Your instructions: Take the data that sits below and write it out again exactly.

Data excerpt:
________________________________________

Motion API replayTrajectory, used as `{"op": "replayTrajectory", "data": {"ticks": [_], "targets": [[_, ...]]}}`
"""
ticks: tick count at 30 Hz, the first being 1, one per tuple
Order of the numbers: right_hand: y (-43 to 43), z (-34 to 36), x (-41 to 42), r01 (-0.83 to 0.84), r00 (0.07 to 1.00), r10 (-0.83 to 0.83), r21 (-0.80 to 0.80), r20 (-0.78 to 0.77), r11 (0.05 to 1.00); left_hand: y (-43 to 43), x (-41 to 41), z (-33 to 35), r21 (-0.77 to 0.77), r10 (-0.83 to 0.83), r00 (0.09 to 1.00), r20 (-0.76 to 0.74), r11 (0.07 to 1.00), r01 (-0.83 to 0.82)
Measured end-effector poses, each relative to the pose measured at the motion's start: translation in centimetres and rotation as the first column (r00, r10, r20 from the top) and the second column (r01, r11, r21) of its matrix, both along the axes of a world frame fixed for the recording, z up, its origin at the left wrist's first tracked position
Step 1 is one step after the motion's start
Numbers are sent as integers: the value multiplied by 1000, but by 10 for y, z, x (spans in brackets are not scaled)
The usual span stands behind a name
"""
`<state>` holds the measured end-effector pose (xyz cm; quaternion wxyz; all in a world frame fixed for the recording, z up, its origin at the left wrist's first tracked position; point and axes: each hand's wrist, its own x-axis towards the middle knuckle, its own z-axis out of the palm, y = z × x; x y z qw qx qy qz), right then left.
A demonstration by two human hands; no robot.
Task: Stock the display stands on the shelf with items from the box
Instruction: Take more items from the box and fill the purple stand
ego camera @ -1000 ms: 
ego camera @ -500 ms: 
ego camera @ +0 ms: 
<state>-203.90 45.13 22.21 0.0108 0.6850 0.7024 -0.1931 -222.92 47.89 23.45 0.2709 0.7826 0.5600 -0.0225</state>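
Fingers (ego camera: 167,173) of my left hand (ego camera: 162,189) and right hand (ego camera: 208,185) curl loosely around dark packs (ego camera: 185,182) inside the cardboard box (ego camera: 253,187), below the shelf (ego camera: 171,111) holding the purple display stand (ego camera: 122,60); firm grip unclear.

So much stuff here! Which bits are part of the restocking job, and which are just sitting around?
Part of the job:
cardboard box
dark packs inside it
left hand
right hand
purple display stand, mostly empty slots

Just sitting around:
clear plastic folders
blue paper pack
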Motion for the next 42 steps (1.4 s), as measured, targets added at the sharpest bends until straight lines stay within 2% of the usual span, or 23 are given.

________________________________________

Output below:
Motion API replayTrajectory, used as `{"op": "replayTrajectory", "data": {"ticks": [_], "targets": [[_, ...]]}}`
"""
ticks: tick count at 30 Hz, the first being 1, one per tuple
Order of the numbers: right_hand: y (-43 to 43), z (-34 to 36), x (-41 to 42), r01 (-0.83 to 0.84), r00 (0.07 to 1.00), r10 (-0.83 to 0.83), r21 (-0.80 to 0.80), r20 (-0.78 to 0.77), r11 (0.05 to 1.00); left_hand: y (-43 to 43), x (-41 to 41), z (-33 to 35), r21 (-0.77 to 0.77), r10 (-0.83 to 0.83), r00 (0.09 to 1.00), r20 (-0.76 to 0.74), r11 (0.07 to 1.00), r01 (-0.83 to 0.82)
Measured end-effector poses, each relative to the pose measured at the motion's start: translation in centimetres and rotation as the first column (r00, r10, r20 from the top) and the second column (r01, r11, r21) of its matrix, both along the axes of a world frame fixed for the recording, z up, its origin at the left wrist's first tracked position
Step 1 is one step after the motion's start
Numbers are sent as integers: the value multiplied by 1000, but by 10 for y, z, x (spans in brackets are not scaled)
The usual span stands behind a name
"""
`<state>` holds the measured end-effector pose (xyz cm; quaternion wxyz; all in a world frame fixed for the recording, z up, its origin at the left wrist's first tracked position; point and axes: each hand's wrist, its own x-axis towards the middle knuckle, its own z-axis out of the palm, y = z × x; x y z qw qx qy qz), right then left.
A demonstration by two human hands; no robot.
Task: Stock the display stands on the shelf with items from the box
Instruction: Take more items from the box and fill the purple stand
ego camera @ -1000 ms: 
ego camera @ -500 ms: 
ego camera @ +0 ms: 
<state>-203.90 45.13 22.21 0.0108 0.6850 0.7024 -0.1931 -222.92 47.89 23.45 0.2709 0.7826 0.5600 -0.0225</state>
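Fingers (ego camera: 167,173) of my left hand (ego camera: 162,189) and right hand (ego camera: 208,185) curl loosely around dark packs (ego camera: 185,182) inside the cardboard box (ego camera: 253,187), below the shelf (ego camera: 171,111) holding the purple display stand (ego camera: 122,60); firm grip unclear.

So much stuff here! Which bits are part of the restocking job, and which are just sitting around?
Part of the job:
cardboard box
dark packs inside it
left hand
right hand
purple display stand, mostly empty slots

Just sitting around:
clear plastic folders
blue paper pack
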Motion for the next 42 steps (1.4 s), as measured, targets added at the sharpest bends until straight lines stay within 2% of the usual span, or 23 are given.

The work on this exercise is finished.